■ **YOUR OBJECTIVE**: Beneath this line are the data; copy exactly the part of them that opens with the line containing "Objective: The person" and closes with the line containing "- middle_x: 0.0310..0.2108", and only that part.

Data extracted from a collection:
--------------------

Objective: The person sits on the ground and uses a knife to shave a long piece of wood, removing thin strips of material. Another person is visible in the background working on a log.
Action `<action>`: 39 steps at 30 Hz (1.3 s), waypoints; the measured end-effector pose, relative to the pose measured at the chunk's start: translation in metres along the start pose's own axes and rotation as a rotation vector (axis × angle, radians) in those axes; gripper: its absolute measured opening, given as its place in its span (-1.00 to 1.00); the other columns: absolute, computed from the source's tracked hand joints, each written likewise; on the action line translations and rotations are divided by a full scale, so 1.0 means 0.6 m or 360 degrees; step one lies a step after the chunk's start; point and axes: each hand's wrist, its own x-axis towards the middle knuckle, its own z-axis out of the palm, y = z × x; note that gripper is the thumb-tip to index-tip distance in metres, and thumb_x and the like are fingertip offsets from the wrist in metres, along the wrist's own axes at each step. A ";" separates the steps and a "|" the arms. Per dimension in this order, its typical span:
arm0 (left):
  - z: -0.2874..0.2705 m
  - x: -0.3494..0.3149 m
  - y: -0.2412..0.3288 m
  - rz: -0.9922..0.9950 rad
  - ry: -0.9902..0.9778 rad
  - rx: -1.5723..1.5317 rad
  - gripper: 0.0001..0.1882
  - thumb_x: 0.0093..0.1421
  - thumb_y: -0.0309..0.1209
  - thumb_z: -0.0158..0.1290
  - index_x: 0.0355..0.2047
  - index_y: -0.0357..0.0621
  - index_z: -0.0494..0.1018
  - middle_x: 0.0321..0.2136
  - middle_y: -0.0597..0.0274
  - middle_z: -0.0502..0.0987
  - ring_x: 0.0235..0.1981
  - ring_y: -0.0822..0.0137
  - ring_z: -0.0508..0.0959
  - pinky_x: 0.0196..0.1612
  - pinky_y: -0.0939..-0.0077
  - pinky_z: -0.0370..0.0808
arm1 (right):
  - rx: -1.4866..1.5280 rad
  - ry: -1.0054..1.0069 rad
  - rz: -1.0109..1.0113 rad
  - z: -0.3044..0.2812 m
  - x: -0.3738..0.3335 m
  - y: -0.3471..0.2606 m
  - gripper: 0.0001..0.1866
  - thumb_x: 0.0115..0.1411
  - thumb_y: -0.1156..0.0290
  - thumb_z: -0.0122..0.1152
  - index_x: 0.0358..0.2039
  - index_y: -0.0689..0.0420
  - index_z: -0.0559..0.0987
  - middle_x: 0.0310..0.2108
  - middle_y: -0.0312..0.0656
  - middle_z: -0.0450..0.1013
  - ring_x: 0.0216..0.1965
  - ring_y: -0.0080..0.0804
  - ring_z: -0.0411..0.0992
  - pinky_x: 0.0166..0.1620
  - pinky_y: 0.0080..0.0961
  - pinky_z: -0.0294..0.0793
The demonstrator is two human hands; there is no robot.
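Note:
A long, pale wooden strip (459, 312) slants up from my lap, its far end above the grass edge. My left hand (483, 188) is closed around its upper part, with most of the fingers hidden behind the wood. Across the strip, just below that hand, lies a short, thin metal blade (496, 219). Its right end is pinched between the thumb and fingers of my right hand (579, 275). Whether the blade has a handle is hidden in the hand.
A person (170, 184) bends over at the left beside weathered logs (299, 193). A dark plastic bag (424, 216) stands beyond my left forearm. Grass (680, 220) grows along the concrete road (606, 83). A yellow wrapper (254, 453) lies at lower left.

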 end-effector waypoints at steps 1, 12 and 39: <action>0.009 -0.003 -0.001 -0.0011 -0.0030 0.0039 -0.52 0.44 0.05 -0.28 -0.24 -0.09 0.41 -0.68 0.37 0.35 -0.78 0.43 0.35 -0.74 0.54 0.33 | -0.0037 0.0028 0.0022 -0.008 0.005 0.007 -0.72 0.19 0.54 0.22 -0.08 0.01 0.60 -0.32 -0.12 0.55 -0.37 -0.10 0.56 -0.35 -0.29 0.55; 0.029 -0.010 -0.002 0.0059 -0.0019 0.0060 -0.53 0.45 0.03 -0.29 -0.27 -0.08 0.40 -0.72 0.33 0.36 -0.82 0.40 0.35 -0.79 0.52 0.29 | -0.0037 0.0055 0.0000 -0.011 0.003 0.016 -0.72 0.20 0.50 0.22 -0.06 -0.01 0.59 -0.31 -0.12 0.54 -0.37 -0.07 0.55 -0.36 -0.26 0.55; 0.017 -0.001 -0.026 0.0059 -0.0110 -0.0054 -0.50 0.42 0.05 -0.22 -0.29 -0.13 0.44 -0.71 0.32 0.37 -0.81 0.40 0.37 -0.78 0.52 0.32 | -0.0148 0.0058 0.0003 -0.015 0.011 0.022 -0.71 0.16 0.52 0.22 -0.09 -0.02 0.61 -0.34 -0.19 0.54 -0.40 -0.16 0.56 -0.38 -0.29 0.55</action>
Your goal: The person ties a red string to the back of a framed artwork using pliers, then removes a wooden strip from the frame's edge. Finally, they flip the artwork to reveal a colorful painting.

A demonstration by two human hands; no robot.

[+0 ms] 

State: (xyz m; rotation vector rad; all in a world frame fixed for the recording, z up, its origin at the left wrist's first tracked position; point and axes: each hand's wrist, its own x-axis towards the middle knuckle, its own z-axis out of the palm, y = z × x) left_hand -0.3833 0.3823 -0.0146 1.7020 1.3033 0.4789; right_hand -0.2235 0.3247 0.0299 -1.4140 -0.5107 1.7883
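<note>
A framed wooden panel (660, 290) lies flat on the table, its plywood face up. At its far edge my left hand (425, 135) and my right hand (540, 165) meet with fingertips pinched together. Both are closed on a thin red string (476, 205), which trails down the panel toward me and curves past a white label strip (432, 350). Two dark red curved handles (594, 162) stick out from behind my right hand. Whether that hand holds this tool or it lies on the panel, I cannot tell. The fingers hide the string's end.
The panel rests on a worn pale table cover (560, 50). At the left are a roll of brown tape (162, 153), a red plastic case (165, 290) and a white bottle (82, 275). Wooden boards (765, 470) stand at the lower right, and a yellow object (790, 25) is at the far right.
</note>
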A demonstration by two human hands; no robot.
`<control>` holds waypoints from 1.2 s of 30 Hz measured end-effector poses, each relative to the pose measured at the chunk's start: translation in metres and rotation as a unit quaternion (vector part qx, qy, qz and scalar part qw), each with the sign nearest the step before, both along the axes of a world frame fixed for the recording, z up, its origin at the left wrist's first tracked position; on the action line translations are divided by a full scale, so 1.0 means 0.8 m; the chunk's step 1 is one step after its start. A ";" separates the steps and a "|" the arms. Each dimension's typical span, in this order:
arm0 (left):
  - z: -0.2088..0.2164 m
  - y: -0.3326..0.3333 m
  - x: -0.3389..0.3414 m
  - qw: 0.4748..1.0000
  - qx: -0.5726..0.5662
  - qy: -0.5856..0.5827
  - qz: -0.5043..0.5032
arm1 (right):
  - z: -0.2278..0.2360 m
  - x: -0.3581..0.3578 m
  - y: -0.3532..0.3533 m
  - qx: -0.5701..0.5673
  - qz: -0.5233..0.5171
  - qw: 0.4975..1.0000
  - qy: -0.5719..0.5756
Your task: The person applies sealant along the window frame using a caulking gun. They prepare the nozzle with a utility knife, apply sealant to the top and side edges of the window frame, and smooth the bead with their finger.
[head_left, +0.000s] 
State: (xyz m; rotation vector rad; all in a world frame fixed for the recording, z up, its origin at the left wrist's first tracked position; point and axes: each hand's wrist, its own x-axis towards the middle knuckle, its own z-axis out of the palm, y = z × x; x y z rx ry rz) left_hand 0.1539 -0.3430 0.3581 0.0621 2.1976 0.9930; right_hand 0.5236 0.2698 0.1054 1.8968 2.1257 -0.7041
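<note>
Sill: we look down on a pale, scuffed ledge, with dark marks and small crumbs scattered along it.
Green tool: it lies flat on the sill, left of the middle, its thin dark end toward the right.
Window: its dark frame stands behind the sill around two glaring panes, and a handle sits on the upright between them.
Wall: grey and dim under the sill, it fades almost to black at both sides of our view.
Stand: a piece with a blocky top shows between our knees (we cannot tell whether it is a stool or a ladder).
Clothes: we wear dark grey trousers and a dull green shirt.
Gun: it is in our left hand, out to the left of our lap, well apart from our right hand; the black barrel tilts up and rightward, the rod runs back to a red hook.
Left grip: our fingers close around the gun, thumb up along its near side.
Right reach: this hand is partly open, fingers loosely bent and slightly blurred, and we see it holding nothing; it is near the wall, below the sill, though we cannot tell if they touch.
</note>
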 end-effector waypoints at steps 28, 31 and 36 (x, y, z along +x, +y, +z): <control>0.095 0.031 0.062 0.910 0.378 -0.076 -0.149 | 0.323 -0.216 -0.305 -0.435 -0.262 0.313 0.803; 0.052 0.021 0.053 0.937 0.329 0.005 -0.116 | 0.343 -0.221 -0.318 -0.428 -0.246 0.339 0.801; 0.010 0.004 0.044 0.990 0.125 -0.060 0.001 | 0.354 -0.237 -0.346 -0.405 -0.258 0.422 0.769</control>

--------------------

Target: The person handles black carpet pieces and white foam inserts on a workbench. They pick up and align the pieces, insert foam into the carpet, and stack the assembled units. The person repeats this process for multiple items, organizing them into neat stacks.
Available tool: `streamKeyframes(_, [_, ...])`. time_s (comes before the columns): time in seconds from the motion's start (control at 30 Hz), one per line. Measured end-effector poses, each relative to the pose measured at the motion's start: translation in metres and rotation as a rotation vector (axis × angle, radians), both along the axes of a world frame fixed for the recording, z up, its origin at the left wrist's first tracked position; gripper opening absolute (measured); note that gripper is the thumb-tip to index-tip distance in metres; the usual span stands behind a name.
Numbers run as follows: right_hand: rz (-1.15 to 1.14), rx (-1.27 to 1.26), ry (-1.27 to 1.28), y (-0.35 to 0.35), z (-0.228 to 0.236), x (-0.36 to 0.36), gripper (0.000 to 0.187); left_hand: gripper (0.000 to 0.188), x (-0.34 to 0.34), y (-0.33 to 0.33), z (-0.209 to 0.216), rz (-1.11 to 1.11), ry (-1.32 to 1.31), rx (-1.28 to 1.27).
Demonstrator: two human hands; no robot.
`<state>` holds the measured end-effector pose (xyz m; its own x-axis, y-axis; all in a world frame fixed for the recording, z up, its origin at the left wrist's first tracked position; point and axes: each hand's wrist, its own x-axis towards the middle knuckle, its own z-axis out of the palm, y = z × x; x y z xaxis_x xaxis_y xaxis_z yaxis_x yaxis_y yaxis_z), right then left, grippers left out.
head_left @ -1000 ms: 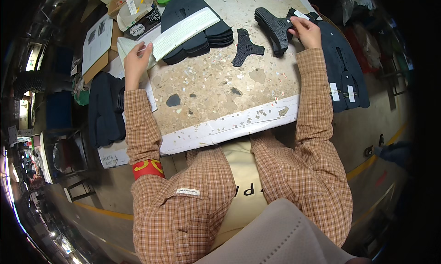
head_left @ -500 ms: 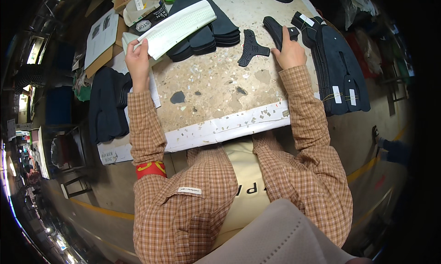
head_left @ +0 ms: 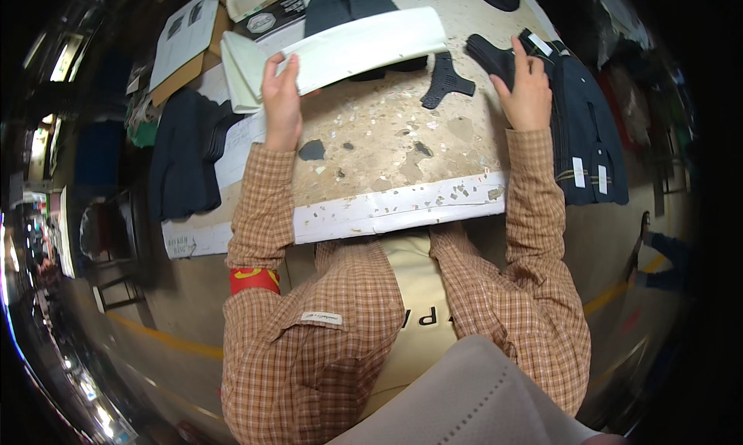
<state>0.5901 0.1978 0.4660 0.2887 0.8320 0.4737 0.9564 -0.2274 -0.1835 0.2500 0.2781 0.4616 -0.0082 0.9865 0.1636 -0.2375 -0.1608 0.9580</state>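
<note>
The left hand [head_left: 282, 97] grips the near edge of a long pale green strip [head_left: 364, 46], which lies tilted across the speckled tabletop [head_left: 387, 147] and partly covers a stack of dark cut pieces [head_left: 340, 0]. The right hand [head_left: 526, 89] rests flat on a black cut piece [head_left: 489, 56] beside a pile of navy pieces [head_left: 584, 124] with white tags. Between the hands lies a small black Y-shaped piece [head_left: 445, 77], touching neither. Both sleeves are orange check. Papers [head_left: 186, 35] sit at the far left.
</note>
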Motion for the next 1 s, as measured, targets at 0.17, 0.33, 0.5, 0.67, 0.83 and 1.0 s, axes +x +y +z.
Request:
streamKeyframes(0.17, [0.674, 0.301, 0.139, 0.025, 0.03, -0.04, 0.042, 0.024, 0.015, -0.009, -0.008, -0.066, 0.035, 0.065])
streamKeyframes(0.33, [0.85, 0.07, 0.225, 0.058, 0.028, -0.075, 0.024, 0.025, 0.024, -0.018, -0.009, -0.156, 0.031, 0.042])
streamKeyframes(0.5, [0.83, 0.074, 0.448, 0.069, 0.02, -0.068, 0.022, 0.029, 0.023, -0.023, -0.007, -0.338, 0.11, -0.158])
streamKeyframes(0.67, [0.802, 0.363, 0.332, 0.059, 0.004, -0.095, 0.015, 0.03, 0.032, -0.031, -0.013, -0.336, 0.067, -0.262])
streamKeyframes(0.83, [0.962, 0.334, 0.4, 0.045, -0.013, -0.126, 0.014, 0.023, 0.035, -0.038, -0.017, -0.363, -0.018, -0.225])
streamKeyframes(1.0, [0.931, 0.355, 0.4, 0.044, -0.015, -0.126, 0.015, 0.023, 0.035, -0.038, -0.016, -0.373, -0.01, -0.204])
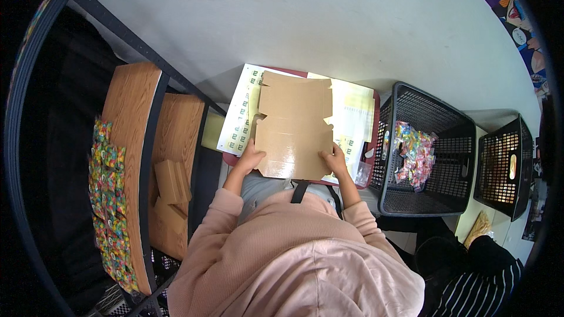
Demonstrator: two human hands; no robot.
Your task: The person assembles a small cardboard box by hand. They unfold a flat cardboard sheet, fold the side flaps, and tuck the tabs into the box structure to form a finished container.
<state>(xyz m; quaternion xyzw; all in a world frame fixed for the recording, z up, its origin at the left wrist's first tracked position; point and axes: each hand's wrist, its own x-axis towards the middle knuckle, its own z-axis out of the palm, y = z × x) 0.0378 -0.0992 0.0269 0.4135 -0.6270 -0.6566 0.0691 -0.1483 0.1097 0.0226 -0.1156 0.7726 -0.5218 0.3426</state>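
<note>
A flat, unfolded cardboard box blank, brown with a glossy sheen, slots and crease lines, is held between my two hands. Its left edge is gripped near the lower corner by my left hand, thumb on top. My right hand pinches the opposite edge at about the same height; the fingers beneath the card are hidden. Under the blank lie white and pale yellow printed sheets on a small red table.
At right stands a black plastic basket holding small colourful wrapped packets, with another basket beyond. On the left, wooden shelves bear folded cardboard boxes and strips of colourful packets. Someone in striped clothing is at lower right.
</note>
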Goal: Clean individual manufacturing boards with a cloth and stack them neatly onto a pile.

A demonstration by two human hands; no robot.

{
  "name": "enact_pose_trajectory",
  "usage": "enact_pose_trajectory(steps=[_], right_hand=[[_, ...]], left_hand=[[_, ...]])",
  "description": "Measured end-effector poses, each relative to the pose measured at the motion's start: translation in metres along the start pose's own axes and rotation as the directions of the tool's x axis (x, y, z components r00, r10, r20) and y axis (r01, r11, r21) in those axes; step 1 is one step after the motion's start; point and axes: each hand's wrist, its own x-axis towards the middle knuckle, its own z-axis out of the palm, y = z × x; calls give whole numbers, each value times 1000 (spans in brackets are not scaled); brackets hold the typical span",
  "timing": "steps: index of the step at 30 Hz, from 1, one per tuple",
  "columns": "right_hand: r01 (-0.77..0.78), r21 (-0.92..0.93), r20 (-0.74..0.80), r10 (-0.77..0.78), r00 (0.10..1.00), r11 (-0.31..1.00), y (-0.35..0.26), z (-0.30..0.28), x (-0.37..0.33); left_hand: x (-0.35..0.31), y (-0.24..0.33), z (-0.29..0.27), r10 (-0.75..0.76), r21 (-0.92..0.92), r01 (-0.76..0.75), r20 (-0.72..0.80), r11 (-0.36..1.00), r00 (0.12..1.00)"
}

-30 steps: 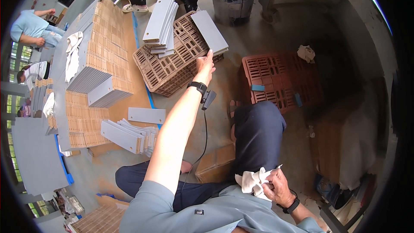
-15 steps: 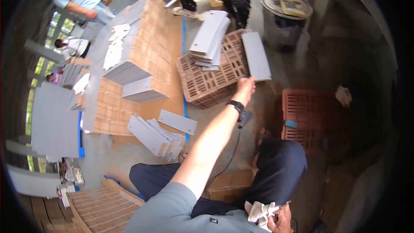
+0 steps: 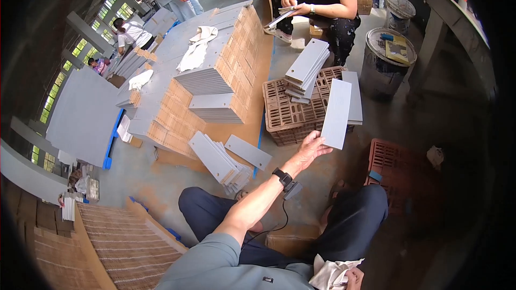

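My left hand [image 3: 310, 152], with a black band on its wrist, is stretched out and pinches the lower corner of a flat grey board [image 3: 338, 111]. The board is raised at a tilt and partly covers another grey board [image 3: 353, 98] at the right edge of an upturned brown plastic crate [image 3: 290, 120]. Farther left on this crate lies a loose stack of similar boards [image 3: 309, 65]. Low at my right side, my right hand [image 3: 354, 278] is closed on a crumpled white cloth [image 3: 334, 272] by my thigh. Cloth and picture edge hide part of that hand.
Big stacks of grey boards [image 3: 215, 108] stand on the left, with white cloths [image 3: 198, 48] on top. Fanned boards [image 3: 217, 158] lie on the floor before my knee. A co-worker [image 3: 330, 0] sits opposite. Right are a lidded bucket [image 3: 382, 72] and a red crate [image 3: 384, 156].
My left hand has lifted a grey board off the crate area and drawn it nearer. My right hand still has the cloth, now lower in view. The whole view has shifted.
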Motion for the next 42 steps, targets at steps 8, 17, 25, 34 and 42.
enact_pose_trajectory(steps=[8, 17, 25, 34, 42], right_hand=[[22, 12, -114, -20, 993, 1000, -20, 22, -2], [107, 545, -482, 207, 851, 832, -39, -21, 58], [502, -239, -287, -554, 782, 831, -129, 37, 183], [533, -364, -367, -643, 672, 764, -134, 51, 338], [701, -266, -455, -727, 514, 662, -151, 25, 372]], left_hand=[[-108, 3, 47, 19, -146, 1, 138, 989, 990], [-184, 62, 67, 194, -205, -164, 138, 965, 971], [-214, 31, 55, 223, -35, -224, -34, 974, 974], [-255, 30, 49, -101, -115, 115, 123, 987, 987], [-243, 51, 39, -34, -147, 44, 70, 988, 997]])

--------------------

■ **RESULT OF THIS EXERCISE**:
Objective: The person sits on the ground and uses a knife to shave a long piece of wood, removing thin strips of material. Another person is visible in the background working on a log.
Action `<action>`: 39 steps at 30 Hz (1.3 s), waypoints; the measured end-effector pose, relative to the pose measured at the chunk's start: translation in metres along the start pose's own axes and rotation as a rotation vector (axis × angle, radians) in those axes; gripper: its absolute measured opening, given as its place in its span (-1.00 to 1.00); the other columns: absolute, computed from the source's tracked hand joints, each written likewise; on the action line translations and rotations are divided by a full scale, so 1.0 means 0.6 m or 360 degrees; step one lies a step after the chunk's start; point and axes: each hand's wrist, its own x-axis towards the middle knuckle, its own z-axis out of the palm, y = z × x; note that gripper is the thumb-tip to index-tip distance in metres, and thumb_x and the like are fingertip offsets from the wrist in metres, along the wrist's own axes at each step. A ";" separates the steps and a "|" the arms. Per dimension in this order, its typical span:
arm0 (left):
  - z: -0.2874..0.2705 m
  - x: -0.3494..0.3149 m
  - y: -0.2412..0.3288 m
  - rz: -0.9922..0.9950 rad
  - ry: -0.9902..0.9778 rad
  - rx: -1.5723..1.5317 rad
  - gripper: 0.0001..0.1882
  - thumb_x: 0.0093..0.1421
  - thumb_y: -0.0309..0.1209
  - thumb_z: -0.0158..0.1290
  - index_x: 0.0355..0.2047
  - index_y: -0.0357..0.0621
  - index_z: -0.0494..0.1018
  - middle_x: 0.0321..0.2136
  - middle_y: -0.0597..0.0274
  - middle_z: -0.0502..0.0987
  - ring_x: 0.0235..0.1981
  - ring_y: -0.0822..0.0137
  - ring_z: -0.0508..0.0959
  - pinky_x: 0.0196..0.1612
  - pinky_y: -0.0939..-0.0077
  - pinky_z: -0.0370..0.0808
arm1 (right):
  - rx: -1.4866..1.5280 rad
  - ry: -1.0054..1.0069 rad
  - rz: -1.0109..1.0113 rad
  - z: -0.3044..0.2812 m
  - x: -0.3738..0.3335 m
  - y: -0.3471..0.2606 m
  - gripper: 0.0001..0.1866
  - thumb_x: 0.0115..0.1411
  - thumb_y: -0.1156..0.0290
  - thumb_z: -0.0122..0.1152
  - index_x: 0.0358..0.2039
  - index_y: -0.0689..0.0420
  - index_z: -0.0559..0.0987
  - middle_x: 0.0310..0.2108

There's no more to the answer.